RJ YOUNG, AUTHOR, LET IT BANG: We were sitting alone in his living room in recliners and he kept a bag with a firearm in it. And he went everywhere with this bag that had a firearm in it. And I just came out with it, something I probably wouldn’t have done knowing what I know about gun culture now. And I said why do you — why that gun and what is special about it? And he talked for an hour. He just went into revolvers and semi-automatics and all these things that I really didn’t have a language to understand at the time, but it was clear this was very important. And this was the thing that I decided was going [13:45:00] to link us.

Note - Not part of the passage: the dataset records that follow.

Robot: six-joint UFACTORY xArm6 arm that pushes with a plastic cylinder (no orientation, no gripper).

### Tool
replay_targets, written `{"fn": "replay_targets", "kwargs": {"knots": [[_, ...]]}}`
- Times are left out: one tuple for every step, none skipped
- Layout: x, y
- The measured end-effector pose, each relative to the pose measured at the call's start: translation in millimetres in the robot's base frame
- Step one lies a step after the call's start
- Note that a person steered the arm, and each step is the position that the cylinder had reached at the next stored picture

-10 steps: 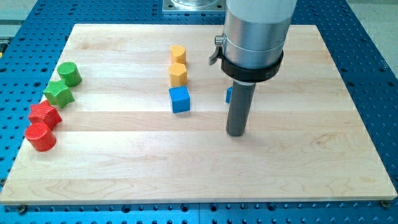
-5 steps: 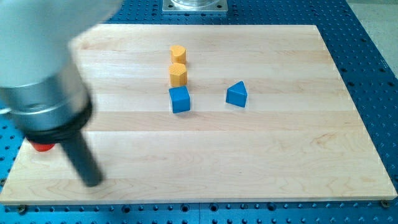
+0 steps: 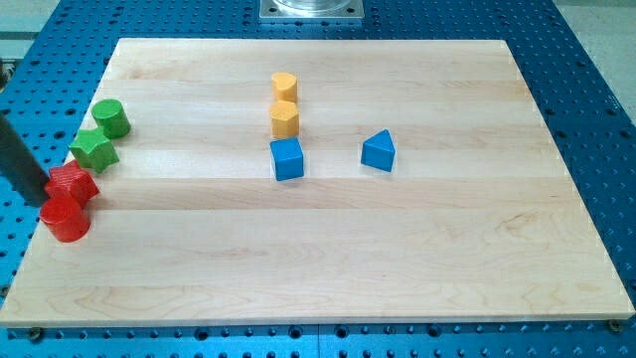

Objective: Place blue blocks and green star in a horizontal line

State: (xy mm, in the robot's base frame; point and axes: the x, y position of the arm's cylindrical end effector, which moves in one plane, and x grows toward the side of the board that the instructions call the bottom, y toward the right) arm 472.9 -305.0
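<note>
A blue cube sits near the board's middle. A blue triangular block lies to its right at about the same height. A green star sits at the view's far left, between a green cylinder above it and a red star below it. My rod enters from the view's left edge. My tip is at the board's left edge, just left of the red star and right above a red cylinder, far from the blue blocks.
Two yellow blocks stand stacked in a column just above the blue cube. The wooden board lies on a blue perforated table.
The arm swept from beside the blue triangular block across the board to the left edge. It no longer hides the left-side blocks. No block has moved.
</note>
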Motion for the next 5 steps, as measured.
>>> {"fn": "replay_targets", "kwargs": {"knots": [[-38.1,0.0],[-56.8,12.2],[-54.2,58.7],[-40.9,122.4],[-24.6,148.0]]}}
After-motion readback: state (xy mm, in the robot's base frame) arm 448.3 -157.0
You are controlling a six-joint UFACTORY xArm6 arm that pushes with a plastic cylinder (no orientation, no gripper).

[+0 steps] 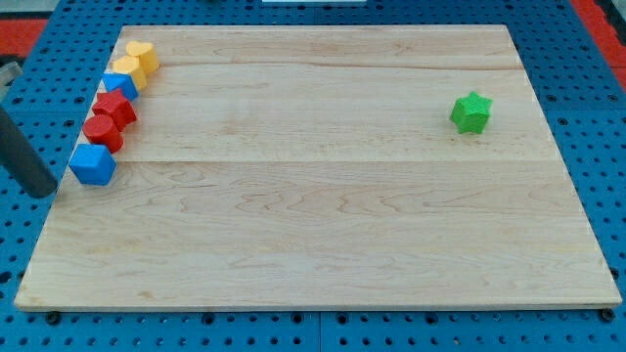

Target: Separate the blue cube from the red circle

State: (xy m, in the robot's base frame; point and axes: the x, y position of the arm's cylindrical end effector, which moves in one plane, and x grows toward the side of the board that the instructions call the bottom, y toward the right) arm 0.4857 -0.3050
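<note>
The blue cube (93,165) sits at the near end of a tight row of blocks along the left edge of the wooden board (323,196). It touches the red circle (102,132), which lies just beyond it, so the two count as joined and the task is not yet begun, judging by how they lie. The cube is the end piece of the row, which makes it the easy one to slide: nothing stands on its near side or on its right, while the circle is hemmed in by its neighbours.

Going farther along the row from the red circle there is a second red block (116,107), angular in outline, then a small blue block (121,84) whose shape I cannot make out, then a yellow block (128,69) and a second yellow block (143,55) at the far end. All of them touch or nearly touch. A green star (470,112) stands alone, well apart, on the far right.

The dark rod enters from the left edge and slants down toward the right. My tip (44,191) rests off the board, on the blue pegboard (29,235), just to the left of the blue cube and slightly nearer than it, not touching it. The tool is a plain rod with nothing to spread or pinch, and it holds nothing. From this side a push to the right would likely carry the cube out into the open board, away from the circle.
</note>
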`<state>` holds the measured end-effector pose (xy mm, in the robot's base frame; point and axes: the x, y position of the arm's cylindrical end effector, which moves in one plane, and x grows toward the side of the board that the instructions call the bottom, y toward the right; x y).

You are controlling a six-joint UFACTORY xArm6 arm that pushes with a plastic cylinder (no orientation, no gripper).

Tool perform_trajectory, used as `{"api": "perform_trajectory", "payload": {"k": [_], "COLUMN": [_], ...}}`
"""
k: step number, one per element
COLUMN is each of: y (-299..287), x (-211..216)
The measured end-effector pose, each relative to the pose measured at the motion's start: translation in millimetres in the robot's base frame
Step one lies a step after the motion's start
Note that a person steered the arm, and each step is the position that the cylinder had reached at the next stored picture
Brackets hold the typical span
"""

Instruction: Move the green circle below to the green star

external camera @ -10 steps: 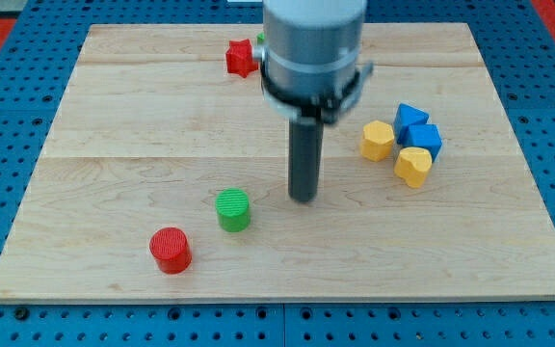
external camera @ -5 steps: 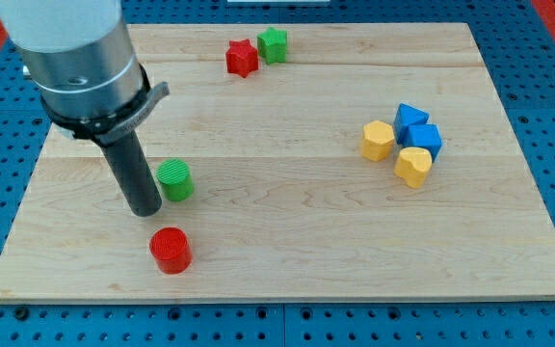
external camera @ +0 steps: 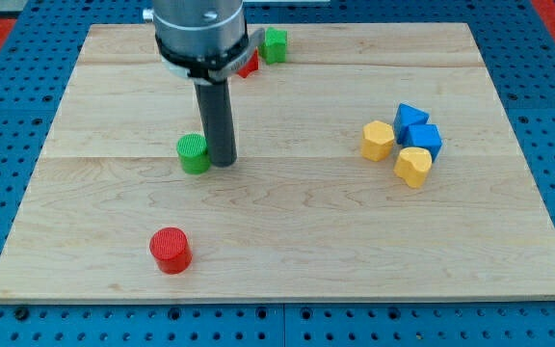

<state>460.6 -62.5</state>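
Pressed against the view's right side of the green circle (external camera: 194, 152), my tip (external camera: 223, 163) is a single solid rod end, clamped on nothing. It stands on the wooden desk (external camera: 306, 226), left of centre.

Well above the tip, toward the view's top, sits the green star (external camera: 275, 44), with a red star (external camera: 250, 66) just beside it, partly hidden behind the arm. Well to the tip's right is a tight cluster: two blue blocks (external camera: 410, 118) (external camera: 425, 140) and two yellow blocks (external camera: 378, 141) (external camera: 413, 166). Below the tip and slightly left lies a red circle (external camera: 171, 250), apart from everything.
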Motion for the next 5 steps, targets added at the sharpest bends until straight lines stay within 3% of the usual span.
{"api": "perform_trajectory", "payload": {"k": [1,2,5], "y": [-14.0,-65.4,-70.4], "x": [23.5,-6.3,-65.5]}}
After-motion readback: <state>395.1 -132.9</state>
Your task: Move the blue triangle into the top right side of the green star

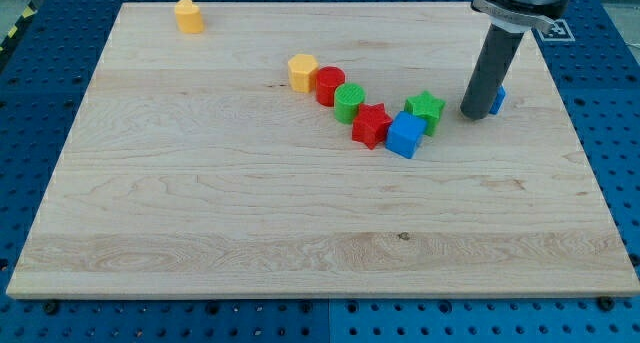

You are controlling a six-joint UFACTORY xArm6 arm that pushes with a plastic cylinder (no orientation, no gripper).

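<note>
Tip: my tip (473, 114) rests on the tabletop (200, 213) in the view's upper right, at the end of the dark rod (492, 68).
Pincer: none on this arm, only the straight rod, so no spread or pinch can be told.
Blue triangle: blue triangle (497, 100) sits just right of my tip, touching the rod or nearly so, mostly hidden behind it.
Green star: green star (427, 109) lies just left of my tip, a small gap between them.
Blue cube: blue cube (405, 135) lies left and below my tip, touching the star.
Red star: red star (371, 124) sits left of the cube.
Chain: green cylinder (349, 101), red cylinder (330, 85) and yellow hexagon block (302, 71) run farther left and upward.
Far block: yellow block (188, 15), well apart, near the view's top left.
</note>
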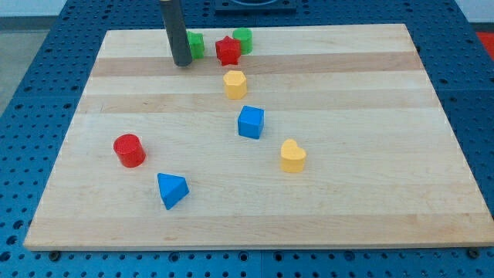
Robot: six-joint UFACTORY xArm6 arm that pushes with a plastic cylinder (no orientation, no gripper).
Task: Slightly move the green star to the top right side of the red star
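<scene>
The red star [228, 51] sits near the view's top edge of the wooden board. A green block [243, 38] with a lobed outline, probably the green star, lies against the red star's top right. A second green block [197, 45], squarish, lies to the red star's left and is partly hidden by my rod. My tip [183, 64] rests on the board just left of this second green block, touching or nearly touching it, and left of the red star.
A yellow block [235, 83] lies just below the red star. A blue cube [251, 122] and a yellow heart [292, 156] lie lower, toward the middle. A red cylinder [130, 150] and a blue triangle [172, 190] are at the lower left. The board's top edge [309, 25] is close behind the stars.
</scene>
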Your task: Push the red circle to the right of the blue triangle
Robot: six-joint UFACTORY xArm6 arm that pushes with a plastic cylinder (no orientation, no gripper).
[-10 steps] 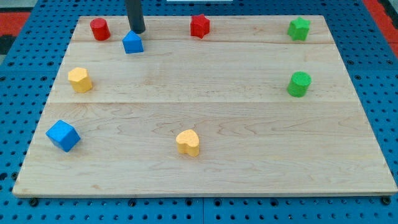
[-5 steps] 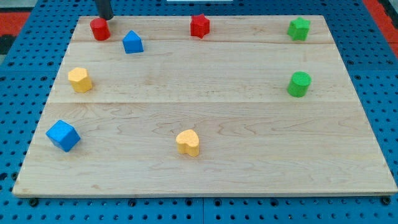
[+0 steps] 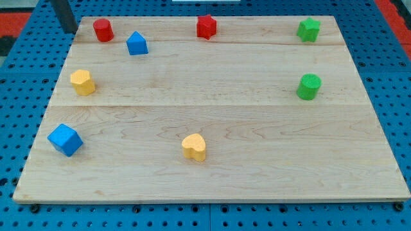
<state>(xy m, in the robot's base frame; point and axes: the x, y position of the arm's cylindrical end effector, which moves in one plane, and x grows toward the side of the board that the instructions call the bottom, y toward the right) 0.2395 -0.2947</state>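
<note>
I see bright, even light from overhead across the wooden board (image 3: 212, 109), with faint sheen on its pale planks and no hard glare. Blocks on it, like the yellow heart (image 3: 194, 147), cast only small soft shadows at their bases. Focus is sharp to the board's edges, without visible warping.

No text, labels, brands, nos. or signs showing anywhere: nothing readable on the wooden board (image 3: 212, 115), the blocks, or the blue pegboard (image 3: 398, 64) around it.
</note>
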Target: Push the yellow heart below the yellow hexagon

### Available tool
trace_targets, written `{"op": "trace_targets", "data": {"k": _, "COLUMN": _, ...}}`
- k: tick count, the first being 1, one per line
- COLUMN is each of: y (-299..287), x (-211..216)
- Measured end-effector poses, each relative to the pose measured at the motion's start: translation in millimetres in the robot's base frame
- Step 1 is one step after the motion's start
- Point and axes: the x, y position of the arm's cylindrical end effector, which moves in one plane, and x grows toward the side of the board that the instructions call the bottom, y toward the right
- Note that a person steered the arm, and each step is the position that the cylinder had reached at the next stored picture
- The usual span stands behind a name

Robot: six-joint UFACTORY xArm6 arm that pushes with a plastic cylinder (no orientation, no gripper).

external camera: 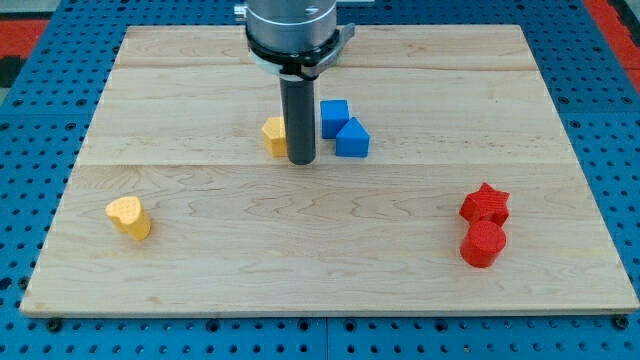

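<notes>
At the view's left, yellow heart point(129, 216), lobes leftward.

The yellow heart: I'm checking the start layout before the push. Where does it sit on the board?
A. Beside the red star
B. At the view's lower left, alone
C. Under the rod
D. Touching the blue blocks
B: the yellow heart sits alone at the view's lower left, far from my tip, which stands beside the yellow hexagon.
</notes>
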Motion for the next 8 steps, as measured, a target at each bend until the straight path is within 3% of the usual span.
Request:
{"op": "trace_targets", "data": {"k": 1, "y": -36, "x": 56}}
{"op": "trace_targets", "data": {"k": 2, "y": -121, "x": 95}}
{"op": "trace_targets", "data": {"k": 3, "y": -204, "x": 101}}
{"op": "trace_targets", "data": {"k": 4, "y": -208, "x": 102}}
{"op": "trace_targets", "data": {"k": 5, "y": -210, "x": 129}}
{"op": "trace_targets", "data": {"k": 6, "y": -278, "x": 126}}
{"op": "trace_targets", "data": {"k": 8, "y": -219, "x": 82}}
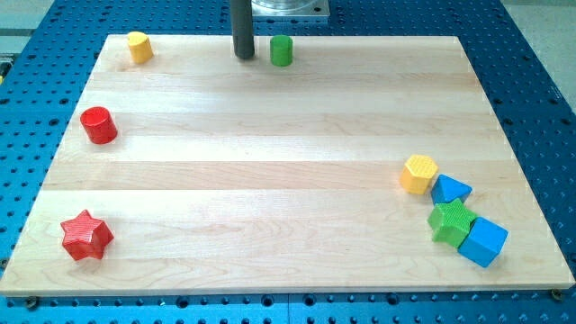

We were going to come to understand each other if we could. But that would mean that I needed to do a lot of work, work that I didn’t know I was so unprepared to do.

MARTIN: What was your family’s relationship with guns growing up? What did they think about guns?

YOUNG: My relationship with guns was movies and music. My parents never kept guns in the house. Though they’re both retired military Air Force. My mother was an officer Captain, my father was Buck Sergeant but we didn’t have guns in the house, didn’t think it was that big a deal.

MARTIN: And you decided not only to learn how to shoot, you decided to learn a lot about guns. Tell me about that.

YOUNG: When I decide to learn a lot, I decided to keep going. There were questions that were raised by myself. There were assertions that were put forth to me by other people that I wanted to sass out and put to bed for myself. One of which was, is a good guy with a gun really that am I safer with a gun as those who walk around with concealed carry weapons tend to say or folks who keep weapons in their homes, firearms in their homes for the purpose of self-defense? What is it that they believe and is what they believe correct and should I believe it?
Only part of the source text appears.